WORK INSTRUCTION:
Using the listing below, show all lines that hold the word "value".
Segment Start: INPUT RECORDS
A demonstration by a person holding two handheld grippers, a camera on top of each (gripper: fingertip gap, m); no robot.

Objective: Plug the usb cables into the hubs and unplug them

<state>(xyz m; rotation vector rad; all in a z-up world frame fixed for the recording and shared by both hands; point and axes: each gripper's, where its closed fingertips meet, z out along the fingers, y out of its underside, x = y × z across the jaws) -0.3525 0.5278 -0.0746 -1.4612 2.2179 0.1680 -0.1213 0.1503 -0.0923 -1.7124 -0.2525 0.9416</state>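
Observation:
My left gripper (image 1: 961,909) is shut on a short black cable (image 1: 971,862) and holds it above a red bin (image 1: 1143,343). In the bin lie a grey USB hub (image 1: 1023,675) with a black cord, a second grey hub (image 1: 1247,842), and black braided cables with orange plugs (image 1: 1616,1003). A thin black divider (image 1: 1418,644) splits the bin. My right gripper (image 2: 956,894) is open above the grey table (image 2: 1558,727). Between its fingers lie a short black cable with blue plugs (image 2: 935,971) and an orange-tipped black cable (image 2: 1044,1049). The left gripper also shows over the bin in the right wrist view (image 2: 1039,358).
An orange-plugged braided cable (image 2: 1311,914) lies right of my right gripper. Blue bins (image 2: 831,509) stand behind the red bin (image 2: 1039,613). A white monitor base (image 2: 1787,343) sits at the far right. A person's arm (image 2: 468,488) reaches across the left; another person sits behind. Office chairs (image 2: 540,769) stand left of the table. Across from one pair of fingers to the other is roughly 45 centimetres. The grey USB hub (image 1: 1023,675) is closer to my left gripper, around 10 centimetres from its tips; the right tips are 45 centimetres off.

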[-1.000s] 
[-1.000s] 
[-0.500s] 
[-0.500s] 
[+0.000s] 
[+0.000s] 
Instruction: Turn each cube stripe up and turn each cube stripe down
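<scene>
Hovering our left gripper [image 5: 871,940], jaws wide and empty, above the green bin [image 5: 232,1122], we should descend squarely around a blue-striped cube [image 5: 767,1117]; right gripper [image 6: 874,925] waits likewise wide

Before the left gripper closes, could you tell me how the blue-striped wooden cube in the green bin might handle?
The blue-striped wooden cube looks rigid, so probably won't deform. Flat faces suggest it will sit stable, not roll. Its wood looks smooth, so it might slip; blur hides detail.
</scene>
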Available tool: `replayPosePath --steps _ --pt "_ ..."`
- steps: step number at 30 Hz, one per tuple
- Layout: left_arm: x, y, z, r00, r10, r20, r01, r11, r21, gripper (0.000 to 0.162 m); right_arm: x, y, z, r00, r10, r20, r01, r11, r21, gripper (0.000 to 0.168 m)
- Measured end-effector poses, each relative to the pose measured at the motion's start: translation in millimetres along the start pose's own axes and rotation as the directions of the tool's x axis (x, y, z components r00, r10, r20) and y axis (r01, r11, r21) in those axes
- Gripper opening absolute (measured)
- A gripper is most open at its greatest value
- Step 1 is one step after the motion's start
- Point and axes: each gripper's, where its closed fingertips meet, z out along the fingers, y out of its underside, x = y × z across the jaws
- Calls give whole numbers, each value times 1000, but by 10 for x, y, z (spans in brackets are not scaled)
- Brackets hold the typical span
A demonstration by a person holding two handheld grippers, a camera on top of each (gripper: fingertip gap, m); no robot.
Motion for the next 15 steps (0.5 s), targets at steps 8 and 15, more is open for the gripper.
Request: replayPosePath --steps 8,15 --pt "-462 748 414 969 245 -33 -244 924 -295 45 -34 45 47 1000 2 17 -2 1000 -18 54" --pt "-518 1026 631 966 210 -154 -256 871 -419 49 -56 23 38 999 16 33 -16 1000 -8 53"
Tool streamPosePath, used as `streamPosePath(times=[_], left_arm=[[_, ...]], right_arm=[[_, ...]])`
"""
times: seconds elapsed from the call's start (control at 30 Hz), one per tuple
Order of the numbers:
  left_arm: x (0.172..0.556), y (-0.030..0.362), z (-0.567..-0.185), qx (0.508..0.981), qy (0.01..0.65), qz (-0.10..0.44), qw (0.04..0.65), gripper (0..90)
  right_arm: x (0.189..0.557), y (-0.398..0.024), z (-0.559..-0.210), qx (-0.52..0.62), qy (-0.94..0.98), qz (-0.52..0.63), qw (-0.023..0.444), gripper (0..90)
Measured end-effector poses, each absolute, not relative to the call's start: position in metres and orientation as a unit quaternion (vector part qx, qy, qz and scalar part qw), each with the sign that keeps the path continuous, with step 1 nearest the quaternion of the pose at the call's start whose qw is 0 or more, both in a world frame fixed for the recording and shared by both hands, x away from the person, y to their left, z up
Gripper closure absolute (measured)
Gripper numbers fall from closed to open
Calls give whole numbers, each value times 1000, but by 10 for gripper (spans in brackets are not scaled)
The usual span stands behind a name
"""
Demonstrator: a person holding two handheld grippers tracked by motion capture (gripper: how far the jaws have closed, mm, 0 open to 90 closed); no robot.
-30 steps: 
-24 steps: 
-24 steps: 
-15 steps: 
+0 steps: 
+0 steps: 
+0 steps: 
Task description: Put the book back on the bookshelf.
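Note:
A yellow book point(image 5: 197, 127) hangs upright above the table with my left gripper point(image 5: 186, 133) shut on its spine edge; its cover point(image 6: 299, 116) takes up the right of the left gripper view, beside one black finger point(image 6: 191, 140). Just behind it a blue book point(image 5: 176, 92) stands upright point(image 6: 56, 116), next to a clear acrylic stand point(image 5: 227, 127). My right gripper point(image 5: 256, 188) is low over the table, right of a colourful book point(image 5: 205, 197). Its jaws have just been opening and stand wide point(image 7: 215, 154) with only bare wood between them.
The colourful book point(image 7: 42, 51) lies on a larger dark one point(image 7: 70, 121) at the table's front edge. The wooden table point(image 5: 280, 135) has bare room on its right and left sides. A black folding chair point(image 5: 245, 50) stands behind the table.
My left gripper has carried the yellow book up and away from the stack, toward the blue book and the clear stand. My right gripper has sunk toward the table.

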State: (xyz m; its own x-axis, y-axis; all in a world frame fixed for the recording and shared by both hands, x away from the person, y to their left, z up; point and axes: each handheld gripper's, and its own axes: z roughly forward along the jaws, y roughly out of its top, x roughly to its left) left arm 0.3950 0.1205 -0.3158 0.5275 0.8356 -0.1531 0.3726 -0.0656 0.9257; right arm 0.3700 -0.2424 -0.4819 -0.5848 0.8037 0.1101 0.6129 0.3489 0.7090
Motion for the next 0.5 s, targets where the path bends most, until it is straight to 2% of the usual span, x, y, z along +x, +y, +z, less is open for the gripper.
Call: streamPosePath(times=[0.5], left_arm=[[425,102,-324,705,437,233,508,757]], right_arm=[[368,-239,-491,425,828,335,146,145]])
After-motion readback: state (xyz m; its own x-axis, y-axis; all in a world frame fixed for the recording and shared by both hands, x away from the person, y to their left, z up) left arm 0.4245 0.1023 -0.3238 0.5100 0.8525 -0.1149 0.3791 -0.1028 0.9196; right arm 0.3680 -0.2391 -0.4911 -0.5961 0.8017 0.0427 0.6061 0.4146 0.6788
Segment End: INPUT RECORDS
EXPECTED ANSWER:
- A gripper is most open at its greatest value
- Calls give whole numbers, each value times 1000, but by 10 for x, y, z (spans in brackets are not scaled)
Calls give whole numbers, each value times 1000, but by 10 for gripper (spans in brackets are not scaled)

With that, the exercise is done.